Pushing on through bouts of the stupids has generally served me well. If I'd stayed rattled after the embarassment of Verde Falls, it's even money or better that I'd have slam danced with Punk Rock an hour or so later. Now that I think back, the most vivid memory of that ice climbing class isn't the mortifying one I've told a hundred times, but late that afternoon front-pointing up this translucent, overhung serac about 30 or 40 feet high, with an ice axe I'd borrowed from Yvon Chouinard.

Wednesday, February 18, 2009

No Gear

I'm a gear nut. I'd admit to being a gear slut, but since I've never had sex in exchange for some blingy piece of outdoor swag, that'd be evocative, but not all that accurate. But it's pretty clear that rational seldom enters into my calculations when it comes to gear, unless it's part of the word rationalization.

I've got three kayaks, one canoe, a half dozen (or so) paddles, five bicycles, two motorcycles, four operational pairs of skis (plus probably 10-15 pairs of obsolete ones rusting out back that are going to become part of the fence) and proportionate amounts of all the associated accessories. It's embarrassing, no two ways about it. Yet just today, I caught myself looking at a catalog with pretty mediocre deals on last year's Alpine Touring & telemark skis and thinking of the money I could "save" by buying left over stuff. Pathetic.
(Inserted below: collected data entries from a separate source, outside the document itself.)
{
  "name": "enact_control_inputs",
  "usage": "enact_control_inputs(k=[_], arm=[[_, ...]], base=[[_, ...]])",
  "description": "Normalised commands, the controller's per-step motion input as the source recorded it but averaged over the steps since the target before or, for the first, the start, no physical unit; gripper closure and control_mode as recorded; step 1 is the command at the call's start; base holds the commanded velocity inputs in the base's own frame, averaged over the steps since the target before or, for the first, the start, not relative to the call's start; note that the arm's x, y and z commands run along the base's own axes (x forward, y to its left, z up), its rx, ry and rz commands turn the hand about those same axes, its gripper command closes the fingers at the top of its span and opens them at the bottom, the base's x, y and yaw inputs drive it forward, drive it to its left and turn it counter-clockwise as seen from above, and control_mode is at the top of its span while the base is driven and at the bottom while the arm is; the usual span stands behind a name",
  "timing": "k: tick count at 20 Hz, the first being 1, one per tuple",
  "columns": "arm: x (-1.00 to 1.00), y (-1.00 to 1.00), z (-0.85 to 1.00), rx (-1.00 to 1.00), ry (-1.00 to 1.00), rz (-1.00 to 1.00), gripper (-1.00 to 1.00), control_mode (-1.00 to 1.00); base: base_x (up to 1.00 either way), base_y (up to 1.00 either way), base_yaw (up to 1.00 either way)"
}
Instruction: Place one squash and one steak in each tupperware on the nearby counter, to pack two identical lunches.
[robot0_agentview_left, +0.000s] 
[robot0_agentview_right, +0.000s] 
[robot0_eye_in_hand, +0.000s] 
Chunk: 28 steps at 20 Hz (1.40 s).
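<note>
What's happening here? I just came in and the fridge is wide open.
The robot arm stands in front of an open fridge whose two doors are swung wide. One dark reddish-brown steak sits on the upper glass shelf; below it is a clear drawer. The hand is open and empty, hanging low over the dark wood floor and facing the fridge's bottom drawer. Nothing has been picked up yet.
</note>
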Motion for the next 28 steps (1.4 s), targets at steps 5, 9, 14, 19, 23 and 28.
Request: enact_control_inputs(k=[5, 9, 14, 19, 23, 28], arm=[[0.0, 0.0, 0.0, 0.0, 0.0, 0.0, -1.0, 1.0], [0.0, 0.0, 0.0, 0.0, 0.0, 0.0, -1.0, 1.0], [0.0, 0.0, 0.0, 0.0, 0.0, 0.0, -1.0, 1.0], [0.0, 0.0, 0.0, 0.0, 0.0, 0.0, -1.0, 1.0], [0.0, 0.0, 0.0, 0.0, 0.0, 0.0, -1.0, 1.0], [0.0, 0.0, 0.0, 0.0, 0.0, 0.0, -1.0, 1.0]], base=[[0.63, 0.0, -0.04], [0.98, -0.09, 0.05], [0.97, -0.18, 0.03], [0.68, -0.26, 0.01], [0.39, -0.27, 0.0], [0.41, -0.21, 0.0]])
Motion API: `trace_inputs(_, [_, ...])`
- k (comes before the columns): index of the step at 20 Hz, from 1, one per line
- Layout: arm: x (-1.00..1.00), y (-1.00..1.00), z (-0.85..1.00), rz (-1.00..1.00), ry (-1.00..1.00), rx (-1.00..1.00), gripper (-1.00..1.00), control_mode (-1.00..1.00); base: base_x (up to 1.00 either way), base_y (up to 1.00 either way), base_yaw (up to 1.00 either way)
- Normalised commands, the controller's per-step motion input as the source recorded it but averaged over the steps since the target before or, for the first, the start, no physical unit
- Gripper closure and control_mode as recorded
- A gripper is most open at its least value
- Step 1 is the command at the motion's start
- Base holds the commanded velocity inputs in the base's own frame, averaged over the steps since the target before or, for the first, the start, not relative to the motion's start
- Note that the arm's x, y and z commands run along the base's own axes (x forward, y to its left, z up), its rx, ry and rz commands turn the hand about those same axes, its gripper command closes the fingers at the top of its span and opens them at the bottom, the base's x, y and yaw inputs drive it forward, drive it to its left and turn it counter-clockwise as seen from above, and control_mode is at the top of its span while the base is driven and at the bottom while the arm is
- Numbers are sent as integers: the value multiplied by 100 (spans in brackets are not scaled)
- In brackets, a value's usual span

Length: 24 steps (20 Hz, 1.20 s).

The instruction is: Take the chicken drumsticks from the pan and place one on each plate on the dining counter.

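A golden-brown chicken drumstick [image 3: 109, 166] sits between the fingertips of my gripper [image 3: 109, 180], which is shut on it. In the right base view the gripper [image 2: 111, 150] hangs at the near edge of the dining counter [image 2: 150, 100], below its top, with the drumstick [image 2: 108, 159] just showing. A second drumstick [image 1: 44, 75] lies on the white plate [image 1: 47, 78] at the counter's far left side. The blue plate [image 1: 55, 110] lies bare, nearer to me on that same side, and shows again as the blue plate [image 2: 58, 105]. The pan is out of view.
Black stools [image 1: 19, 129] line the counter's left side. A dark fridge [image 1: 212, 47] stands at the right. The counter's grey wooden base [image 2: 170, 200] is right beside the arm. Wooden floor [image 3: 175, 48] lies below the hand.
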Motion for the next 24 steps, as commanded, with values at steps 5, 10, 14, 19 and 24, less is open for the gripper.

While not a full cure, one way to reduce the symptoms of gear nuttery (not to mention all kinds of other maladies) is to spend time playing outside with kids.

This past weekend, AM's sister & sister's best friend were in town from Southern California. Adding our one into the mix, there were eight kids pinballing around the house (blessedly, not our tiny little place) off one another, the walls, the furniture and occasionally off nothing visible to adult eyes. It was loud and it was fun.

We spent an afternoon up past Groom Creek sledding, making snowmen & randomly hammering each other with snowballs and snow boulders. It was glorious and the only piece of "gear" in sight was a red plastic toboggan, though toward the end of the day most of the kids dispensed with even that and slid down the slope (probably a total vertical drop of 10 feet -- somebody alert OUTSIDE Magazine!) with just their snow pants or nylon jackets. Their smiles and excited screams were contagious, and easily infected the adults.

I will admit to one bit of backsliding; I brought along my little blue backcountry avalanche shovel (it's Carbon! Fiber! Reinforced!) and busied myself building & shaping the sled run, including boosting the launch pad by about a foot and adding an extra jump. I could pretend I was doing it for the kids, but really it was mostly just me playing in the snow with my toy.

It's not like one afternoon could cure me of gear addiction -- actually, a radical reduction in income since I moved from DC is doing a decent job of that -- but it did remind me that winter fun doesn't have to come with a high price tag or a first-name relationship with the FedEx delivery guy.